▸ **Brief**
In the data below, find each line carrying the string "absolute" and copy it out.

——

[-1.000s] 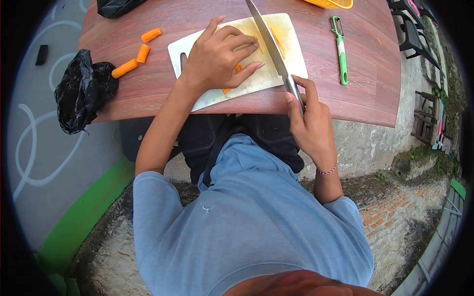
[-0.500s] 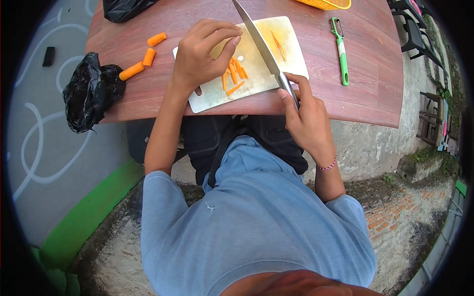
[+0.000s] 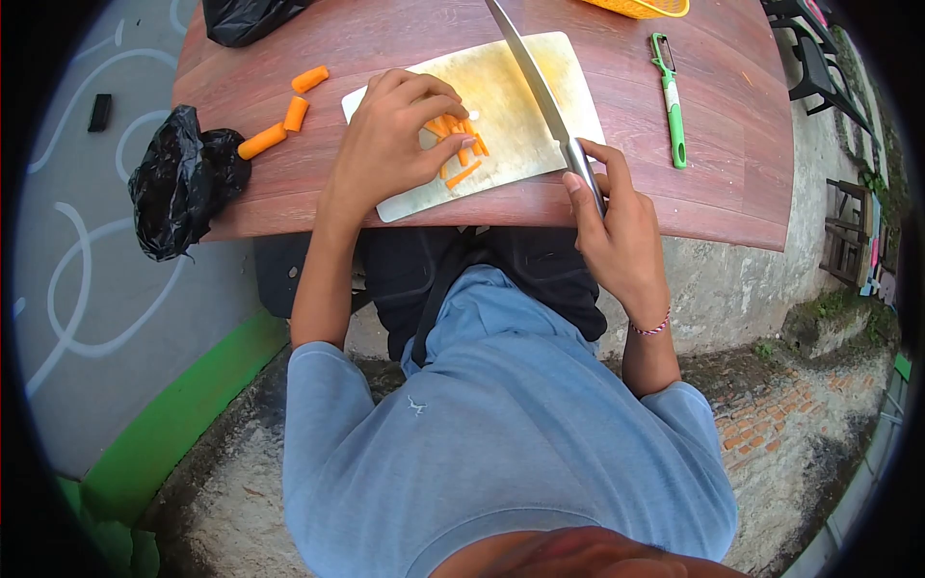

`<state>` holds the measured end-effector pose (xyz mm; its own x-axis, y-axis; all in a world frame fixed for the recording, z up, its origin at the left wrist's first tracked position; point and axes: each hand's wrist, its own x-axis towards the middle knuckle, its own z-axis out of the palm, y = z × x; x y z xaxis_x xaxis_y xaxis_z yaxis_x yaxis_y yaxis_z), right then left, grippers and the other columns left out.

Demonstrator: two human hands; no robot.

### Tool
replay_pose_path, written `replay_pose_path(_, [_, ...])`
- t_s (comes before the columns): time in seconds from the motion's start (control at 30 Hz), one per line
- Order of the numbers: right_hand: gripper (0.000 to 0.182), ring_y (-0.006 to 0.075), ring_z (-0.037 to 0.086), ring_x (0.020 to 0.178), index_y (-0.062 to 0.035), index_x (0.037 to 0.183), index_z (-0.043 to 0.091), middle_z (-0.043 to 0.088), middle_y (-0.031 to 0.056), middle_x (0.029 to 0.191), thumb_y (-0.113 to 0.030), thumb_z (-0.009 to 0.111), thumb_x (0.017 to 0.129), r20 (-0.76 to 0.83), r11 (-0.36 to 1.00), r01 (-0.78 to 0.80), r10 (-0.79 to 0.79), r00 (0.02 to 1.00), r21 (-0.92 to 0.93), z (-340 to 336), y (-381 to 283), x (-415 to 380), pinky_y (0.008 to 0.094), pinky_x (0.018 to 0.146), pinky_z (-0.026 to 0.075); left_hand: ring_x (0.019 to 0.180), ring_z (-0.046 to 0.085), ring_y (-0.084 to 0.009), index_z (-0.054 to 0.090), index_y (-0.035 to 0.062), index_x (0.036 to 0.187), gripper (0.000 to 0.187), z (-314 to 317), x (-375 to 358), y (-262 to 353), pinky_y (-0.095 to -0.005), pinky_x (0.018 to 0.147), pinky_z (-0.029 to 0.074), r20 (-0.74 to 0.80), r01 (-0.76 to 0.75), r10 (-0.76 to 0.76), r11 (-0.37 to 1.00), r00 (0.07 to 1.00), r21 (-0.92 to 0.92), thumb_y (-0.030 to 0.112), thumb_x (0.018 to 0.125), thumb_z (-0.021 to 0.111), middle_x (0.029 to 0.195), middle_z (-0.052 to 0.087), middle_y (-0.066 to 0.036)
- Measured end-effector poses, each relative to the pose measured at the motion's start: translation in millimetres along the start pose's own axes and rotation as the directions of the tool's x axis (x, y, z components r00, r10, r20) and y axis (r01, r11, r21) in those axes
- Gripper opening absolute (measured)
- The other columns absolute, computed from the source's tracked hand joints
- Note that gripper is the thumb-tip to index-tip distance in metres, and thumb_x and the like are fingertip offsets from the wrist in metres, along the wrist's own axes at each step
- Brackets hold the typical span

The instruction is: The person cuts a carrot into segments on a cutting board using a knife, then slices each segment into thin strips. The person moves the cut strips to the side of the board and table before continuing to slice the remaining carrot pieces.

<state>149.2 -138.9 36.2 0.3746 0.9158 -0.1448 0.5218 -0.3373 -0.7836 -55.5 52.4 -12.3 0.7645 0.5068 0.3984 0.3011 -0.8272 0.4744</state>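
Observation:
On a stained white cutting board (image 3: 520, 154) lies a small pile of orange carrot sticks (image 3: 463, 175) at the left of its middle. My left hand (image 3: 400, 135) rests over that pile, fingers curled and touching the sticks; its palm hides part of them. In my right hand (image 3: 621, 226) is the metal handle of a long knife (image 3: 533, 75), whose blade points up and away over the right half of the board. The carrot strips seen on that half earlier do not show there now.
Three carrot pieces (image 3: 296, 113) lie left of the board, near a black plastic bag (image 3: 178, 183) at the table edge. Another black bag (image 3: 252, 17) is at the back. Right of the board is a green peeler (image 3: 672, 106); a yellow basket (image 3: 641, 8) stands behind.
My left hand has lowered onto the carrot pile. My right hand and the knife have shifted slightly right. The thin strips on the board's right half are gone from there.

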Motion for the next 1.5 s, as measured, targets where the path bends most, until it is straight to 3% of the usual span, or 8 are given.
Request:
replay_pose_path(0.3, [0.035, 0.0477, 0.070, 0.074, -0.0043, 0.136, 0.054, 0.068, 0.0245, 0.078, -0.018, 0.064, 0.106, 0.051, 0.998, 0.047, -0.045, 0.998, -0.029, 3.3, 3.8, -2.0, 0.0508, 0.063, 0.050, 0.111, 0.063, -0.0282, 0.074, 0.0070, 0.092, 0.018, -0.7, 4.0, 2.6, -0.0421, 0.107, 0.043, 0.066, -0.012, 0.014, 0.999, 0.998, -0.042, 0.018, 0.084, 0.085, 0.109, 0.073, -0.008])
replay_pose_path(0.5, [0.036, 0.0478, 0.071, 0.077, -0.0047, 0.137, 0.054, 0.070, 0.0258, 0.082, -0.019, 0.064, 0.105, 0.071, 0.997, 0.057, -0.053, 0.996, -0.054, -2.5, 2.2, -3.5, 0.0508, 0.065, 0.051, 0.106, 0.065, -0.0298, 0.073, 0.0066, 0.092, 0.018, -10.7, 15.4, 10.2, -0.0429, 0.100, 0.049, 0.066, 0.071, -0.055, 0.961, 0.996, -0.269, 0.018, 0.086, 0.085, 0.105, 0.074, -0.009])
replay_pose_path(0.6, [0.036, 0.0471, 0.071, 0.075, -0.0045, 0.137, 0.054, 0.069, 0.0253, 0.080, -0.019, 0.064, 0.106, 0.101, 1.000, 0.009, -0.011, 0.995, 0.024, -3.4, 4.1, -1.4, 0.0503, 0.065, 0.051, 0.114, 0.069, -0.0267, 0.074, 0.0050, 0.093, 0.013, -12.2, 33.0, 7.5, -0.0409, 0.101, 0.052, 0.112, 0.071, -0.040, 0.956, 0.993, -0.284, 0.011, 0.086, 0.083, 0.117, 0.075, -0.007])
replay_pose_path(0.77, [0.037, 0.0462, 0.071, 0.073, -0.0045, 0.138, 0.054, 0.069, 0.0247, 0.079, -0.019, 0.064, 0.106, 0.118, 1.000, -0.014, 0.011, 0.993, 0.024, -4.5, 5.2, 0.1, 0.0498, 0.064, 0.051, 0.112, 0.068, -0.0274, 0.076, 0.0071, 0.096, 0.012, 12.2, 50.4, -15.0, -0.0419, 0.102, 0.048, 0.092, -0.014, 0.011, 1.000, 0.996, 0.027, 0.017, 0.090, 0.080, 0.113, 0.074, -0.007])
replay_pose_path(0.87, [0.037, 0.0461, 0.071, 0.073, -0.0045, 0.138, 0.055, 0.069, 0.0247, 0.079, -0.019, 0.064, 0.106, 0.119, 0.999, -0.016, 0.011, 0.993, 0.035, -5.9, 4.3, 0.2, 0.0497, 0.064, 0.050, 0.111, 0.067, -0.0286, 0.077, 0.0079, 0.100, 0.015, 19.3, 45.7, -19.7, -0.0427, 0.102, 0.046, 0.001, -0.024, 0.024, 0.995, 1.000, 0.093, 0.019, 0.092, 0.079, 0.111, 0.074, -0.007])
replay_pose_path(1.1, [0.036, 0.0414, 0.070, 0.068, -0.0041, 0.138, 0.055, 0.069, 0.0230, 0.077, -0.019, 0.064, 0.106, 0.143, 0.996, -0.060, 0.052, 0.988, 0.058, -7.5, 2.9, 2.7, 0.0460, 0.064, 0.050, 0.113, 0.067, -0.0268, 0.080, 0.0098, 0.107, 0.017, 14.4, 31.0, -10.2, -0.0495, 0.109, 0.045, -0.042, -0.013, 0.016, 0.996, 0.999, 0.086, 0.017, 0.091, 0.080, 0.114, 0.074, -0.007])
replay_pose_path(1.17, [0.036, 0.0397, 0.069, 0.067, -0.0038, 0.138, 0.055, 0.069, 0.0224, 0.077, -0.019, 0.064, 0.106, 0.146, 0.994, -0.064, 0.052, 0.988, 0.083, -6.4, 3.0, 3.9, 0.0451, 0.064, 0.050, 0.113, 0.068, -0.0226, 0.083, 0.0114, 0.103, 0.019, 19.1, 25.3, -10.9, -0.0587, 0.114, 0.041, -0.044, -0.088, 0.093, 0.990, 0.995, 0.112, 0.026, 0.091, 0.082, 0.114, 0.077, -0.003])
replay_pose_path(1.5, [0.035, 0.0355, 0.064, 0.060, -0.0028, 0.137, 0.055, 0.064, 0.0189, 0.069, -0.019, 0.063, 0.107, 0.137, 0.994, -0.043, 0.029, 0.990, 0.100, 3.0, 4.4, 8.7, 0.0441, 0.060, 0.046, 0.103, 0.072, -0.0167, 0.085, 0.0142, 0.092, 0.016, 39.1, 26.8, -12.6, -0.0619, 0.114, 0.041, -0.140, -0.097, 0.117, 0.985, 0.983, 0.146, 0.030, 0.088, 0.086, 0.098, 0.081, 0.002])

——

▸ **Result of the task**
- Gripper opening absolute (measured)
- The other columns absolute, computed from the source's tracked hand joints

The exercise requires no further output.